▶ _Dataset excerpt_
= = = = =

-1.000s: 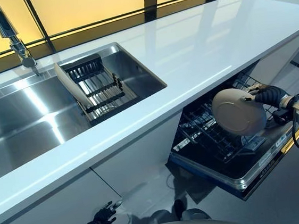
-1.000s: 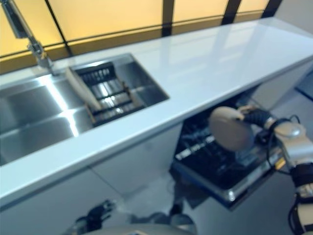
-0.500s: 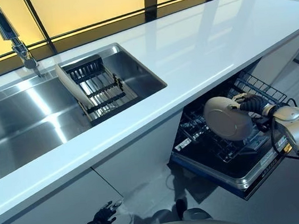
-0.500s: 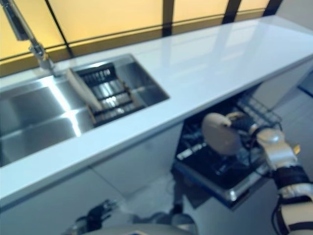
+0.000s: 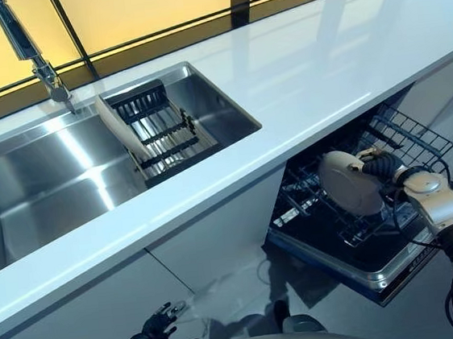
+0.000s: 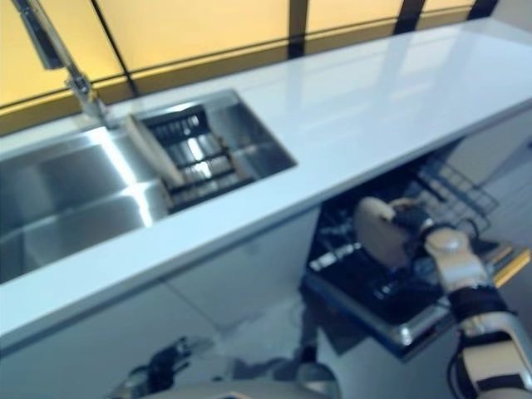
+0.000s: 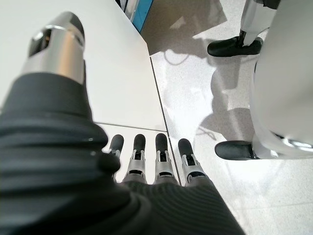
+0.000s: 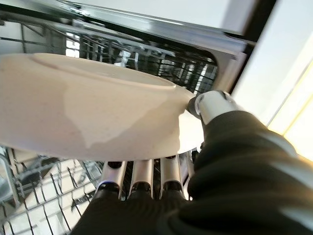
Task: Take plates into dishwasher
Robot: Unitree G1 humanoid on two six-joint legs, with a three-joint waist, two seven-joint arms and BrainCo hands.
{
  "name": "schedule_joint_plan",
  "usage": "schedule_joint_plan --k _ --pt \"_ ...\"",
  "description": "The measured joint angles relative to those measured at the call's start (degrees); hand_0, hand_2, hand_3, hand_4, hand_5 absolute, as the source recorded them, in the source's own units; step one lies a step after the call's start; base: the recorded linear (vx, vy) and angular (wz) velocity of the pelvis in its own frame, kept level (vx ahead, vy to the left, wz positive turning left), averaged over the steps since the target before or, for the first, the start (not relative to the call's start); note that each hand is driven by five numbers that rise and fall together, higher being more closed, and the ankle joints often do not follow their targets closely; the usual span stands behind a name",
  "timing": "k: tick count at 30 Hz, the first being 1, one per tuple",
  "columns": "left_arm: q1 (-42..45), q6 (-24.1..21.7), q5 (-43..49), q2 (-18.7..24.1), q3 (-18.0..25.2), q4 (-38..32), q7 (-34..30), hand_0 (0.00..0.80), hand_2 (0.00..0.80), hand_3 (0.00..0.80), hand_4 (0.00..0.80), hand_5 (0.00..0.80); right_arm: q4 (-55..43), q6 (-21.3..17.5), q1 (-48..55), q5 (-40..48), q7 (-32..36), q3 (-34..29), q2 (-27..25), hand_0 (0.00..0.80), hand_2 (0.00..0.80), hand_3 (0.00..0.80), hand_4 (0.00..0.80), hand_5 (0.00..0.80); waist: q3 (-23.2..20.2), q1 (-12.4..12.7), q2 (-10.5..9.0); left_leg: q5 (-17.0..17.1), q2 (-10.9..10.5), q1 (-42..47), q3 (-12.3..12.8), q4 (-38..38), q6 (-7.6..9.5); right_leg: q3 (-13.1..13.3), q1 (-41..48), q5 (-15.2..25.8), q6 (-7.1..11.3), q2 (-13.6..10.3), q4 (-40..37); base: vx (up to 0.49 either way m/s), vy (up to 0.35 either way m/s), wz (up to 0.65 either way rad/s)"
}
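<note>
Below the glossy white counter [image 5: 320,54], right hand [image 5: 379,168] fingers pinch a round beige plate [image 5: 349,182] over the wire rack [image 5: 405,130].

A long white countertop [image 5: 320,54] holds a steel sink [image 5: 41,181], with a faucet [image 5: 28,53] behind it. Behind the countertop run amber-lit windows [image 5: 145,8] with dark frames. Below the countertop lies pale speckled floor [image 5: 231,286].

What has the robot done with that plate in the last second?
The right hand, still gripping the plate, has lowered it toward the dishwasher rack and turned it more upright. The other plate in the sink and the left hand stayed put; the camera itself shifted slightly.
</note>
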Motion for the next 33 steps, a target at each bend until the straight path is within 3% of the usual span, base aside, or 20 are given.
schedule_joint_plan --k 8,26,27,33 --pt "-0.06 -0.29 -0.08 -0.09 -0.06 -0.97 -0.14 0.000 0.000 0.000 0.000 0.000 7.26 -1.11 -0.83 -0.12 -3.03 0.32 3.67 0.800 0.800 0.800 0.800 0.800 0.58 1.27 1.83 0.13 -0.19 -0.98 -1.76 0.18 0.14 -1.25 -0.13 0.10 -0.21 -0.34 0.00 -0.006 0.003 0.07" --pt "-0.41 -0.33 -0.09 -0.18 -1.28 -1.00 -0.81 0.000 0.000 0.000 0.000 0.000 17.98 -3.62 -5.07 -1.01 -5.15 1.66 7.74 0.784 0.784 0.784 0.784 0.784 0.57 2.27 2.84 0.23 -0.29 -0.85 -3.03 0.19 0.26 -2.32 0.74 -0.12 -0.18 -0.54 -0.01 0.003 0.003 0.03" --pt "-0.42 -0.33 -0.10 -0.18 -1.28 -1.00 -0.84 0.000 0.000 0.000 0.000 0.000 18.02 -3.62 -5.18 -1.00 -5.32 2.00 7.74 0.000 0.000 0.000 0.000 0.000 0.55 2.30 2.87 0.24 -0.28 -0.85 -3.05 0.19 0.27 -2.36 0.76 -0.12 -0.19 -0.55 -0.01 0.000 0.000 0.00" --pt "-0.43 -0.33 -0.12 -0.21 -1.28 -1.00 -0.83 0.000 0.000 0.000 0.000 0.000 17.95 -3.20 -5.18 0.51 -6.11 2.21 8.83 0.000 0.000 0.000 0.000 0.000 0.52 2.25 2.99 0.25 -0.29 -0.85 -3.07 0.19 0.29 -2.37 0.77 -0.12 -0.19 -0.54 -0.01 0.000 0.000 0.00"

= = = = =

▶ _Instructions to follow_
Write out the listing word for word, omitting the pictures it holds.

▶ _Task solution_
-1.000s: 
-1.000s: 
-0.500s: 
-0.500s: 
+0.000s: 
+0.000s: 
+0.000s: 
+0.000s: 
Task: Take plates into dishwasher
Robot: Unitree G1 humanoid on two six-joint legs, with a three-joint waist, two seven-joint arms and BrainCo hands.
{
  "name": "schedule_joint_plan",
  "usage": "schedule_joint_plan --k _ --pt \"_ ...\"",
  "description": "The measured joint angles relative to those measured at the call's start (degrees); hand_0, hand_2, hand_3, hand_4, hand_5 absolute, as the source recorded them, in the source's own units; step one lies a step after the call's start; base: the recorded linear (vx, vy) and angular (wz) velocity of the pelvis in its own frame, kept level (vx ahead, vy to the left, wz positive turning left), averaged over the steps since the target before or, for the first, the start (not relative to the call's start); note that each hand is driven by five numbers that rise and fall together, higher being more closed, and the ankle joints often do not follow their targets closely; the usual span stands behind a name",
  "timing": "k: tick count at 30 Hz, the first being 1, one per tuple",
  "columns": "left_arm: q1 (-42..45), q6 (-24.1..21.7), q5 (-43..49), q2 (-18.7..24.1), q3 (-18.0..25.2), q4 (-38..32), q7 (-34..30), hand_0 (0.00..0.80), hand_2 (0.00..0.80), hand_3 (0.00..0.80), hand_4 (0.00..0.80), hand_5 (0.00..0.80); right_arm: q4 (-55..43), q6 (-21.3..17.5), q1 (-48..55), q5 (-40..48), q7 (-32..36), q3 (-34..29), q2 (-27..25), hand_0 (0.00..0.80), hand_2 (0.00..0.80), hand_3 (0.00..0.80), hand_4 (0.00..0.80), hand_5 (0.00..0.80); waist: q3 (-23.2..20.2), q1 (-12.4..12.7), q2 (-10.5..9.0); left_leg: q5 (-17.0..17.1), q2 (-10.9..10.5), q1 (-42..47), q3 (-12.3..12.8), q4 (-38..38), q6 (-7.6..9.5); right_leg: q3 (-13.1..13.3), q1 (-41..48), q5 (-15.2..25.8), q6 (-7.1..11.3), q2 (-13.6..10.3), q4 (-40..37); base: vx (up to 0.49 either way m/s), vy (up to 0.35 either way m/s), wz (up to 0.65 either way rad/s)"
}
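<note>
Below the glossy white counter [image 5: 320,54], right hand [image 5: 379,168] fingers pinch a round beige plate [image 5: 349,182] over the wire rack [image 5: 405,130].

A long white countertop [image 5: 320,54] holds a steel sink [image 5: 41,181], with a faucet [image 5: 28,53] behind it. Behind the countertop run amber-lit windows [image 5: 145,8] with dark frames. Below the countertop lies pale speckled floor [image 5: 231,286].

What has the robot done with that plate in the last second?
The right hand, still gripping the plate, has lowered it toward the dishwasher rack and turned it more upright. The other plate in the sink and the left hand stayed put; the camera itself shifted slightly.
</note>
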Motion for the next 33 steps, a target at each bend until the straight path is within 3% of the usual span, base aside, or 20 are given.
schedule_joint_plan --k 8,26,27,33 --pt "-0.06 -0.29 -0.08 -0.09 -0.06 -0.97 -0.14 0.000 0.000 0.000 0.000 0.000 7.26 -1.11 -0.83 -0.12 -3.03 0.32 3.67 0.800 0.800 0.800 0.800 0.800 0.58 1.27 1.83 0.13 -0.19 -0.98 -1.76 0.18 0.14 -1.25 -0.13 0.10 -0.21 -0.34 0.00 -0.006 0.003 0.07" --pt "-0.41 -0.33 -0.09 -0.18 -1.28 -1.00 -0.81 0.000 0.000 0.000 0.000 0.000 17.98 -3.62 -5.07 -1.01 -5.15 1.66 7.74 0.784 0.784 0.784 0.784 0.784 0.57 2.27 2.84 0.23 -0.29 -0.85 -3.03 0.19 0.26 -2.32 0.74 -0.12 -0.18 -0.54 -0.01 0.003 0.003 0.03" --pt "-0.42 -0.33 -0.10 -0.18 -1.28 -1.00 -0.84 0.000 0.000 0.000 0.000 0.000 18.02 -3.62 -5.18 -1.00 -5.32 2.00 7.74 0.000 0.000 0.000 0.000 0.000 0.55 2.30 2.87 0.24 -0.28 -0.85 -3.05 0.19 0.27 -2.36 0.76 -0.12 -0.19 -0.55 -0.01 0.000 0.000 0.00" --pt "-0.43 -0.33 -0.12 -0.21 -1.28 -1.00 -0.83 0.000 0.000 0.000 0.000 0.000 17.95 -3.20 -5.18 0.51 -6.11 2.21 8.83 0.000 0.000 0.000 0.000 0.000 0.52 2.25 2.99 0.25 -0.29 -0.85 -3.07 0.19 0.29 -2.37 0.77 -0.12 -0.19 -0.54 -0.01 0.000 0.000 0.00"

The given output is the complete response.